The costs are visible. Unplanned urbanisation has produced overcrowded settlements, environmental stress, and social friction. Migrants face job insecurity, discrimination, and limited access to public services. India’s migration framework is not failing because people move. It is failing because institutions have not adapted to mobility.

Remittances mask migration policy gaps

Migration continues because the economic incentives are overwhelming. Push factors such as low rural incomes and job scarcity combine with pull factors like higher wages, better education, and skill formation. According to the International Organisation for Migration, India-to-US, India-to-UAE, and India-to-Saudi Arabia corridors rank among the world’s largest. Men account for about 65% of India’s external migrants.

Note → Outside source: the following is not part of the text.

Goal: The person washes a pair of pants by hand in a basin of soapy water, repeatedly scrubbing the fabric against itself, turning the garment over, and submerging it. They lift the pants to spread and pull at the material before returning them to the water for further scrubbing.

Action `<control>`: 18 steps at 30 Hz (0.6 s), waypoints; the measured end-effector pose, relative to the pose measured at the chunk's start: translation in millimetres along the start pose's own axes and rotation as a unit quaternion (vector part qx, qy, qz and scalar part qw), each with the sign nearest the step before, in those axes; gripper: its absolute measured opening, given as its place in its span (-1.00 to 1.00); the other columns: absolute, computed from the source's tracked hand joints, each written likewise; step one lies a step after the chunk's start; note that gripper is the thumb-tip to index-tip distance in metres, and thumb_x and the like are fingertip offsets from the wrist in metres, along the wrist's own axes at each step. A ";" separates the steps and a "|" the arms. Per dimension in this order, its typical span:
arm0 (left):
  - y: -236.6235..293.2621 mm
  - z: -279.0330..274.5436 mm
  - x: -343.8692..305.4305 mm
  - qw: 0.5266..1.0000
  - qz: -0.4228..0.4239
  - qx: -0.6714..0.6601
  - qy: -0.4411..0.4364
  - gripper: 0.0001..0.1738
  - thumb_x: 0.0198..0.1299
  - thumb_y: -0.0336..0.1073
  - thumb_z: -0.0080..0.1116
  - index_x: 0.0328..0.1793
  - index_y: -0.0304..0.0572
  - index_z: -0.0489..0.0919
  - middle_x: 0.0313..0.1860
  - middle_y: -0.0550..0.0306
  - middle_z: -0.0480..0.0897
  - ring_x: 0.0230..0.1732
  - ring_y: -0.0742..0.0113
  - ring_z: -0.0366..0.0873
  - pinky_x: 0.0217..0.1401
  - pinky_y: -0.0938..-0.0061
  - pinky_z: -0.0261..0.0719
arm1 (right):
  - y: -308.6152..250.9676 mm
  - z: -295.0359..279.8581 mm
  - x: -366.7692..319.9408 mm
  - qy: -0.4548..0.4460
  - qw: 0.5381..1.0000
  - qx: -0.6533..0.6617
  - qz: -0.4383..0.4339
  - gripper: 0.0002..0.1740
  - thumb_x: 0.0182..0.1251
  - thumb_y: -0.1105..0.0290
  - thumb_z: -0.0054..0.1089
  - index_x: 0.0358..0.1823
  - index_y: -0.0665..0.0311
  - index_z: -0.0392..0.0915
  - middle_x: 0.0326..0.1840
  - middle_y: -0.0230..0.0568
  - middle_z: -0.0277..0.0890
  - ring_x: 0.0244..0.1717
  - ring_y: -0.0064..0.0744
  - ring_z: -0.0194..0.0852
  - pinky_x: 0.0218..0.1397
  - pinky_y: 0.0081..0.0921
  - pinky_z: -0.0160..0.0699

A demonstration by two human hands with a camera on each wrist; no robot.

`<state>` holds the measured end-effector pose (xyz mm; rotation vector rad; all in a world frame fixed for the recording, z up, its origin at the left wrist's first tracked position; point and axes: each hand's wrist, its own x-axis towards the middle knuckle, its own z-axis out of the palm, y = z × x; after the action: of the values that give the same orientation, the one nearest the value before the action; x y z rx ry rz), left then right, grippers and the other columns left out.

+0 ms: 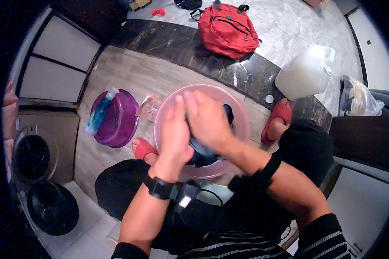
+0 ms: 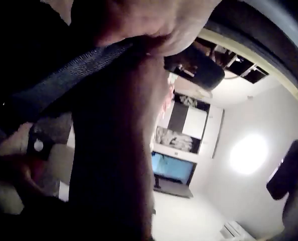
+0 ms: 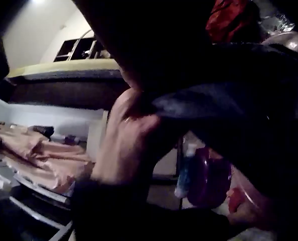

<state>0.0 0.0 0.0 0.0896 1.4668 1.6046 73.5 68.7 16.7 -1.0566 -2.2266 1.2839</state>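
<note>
While working over the tub [image 1: 243, 123], bringing the left hand [image 1: 173, 136] and right hand [image 1: 208, 123] together above the cloth [image 1: 202, 158], apparently rubbing; showing fingers too blurred for telling how far bent, or holding what, if anything. Seeing the cloth lying low inside the tub, partly hidden. For gripping it, probably calling for lowering both hands. Also having the basin [image 1: 127, 121] and bottle [image 1: 99, 114] left of the tub, the jug [image 1: 304, 73] beyond it rightward. Perhaps risking snagging the cable [image 1: 219, 197] near the tub's near edge.

The wood-look floor [image 1: 112, 67] carries a pink basin [image 1: 245, 118], a purple basin [image 1: 124, 118], a flat packet [image 1: 150, 107] and red slippers [image 1: 282, 110].
</note>
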 end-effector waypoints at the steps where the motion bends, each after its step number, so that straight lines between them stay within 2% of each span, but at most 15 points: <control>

Remittances have been a macroeconomic cushion. India has remained the world’s largest recipient for over a decade. In 2024-25, remittance inflows crossed $135 billion, well above $100 billion for the third consecutive year, strengthening the balance of payments and supporting household consumption.

Global frameworks such as the World Trade Organisation’s General Agreement on Trade in Services (GATS) offer only broad principles. In practice, bilateral labour agreements matter far more. India has signed several, but coverage remains uneven and enforcement weak.

Need a migration policy built around workers

India’s migration challenge is not excessive movement. It is inadequate governance. A credible national migration policy must integrate internal and external mobility, align skill certification with overseas demand, and ensure full portability of social security for domestic migrants. Less-skilled and less-educated workers—who are least familiar with rules and most vulnerable to exploitation—require the strongest institutional support.

Control-oriented laws from the 1980s cannot manage 21st-century labour markets. India’s demographic dividend will pay off only if mobility is treated as an economic enabler, not an administrative inconvenience. Migration policy must shift from gatekeeping to worker protection, from fragmented schemes to enforceable rights. The cost of delay is borne not by institutions, but by millions who move in search of work.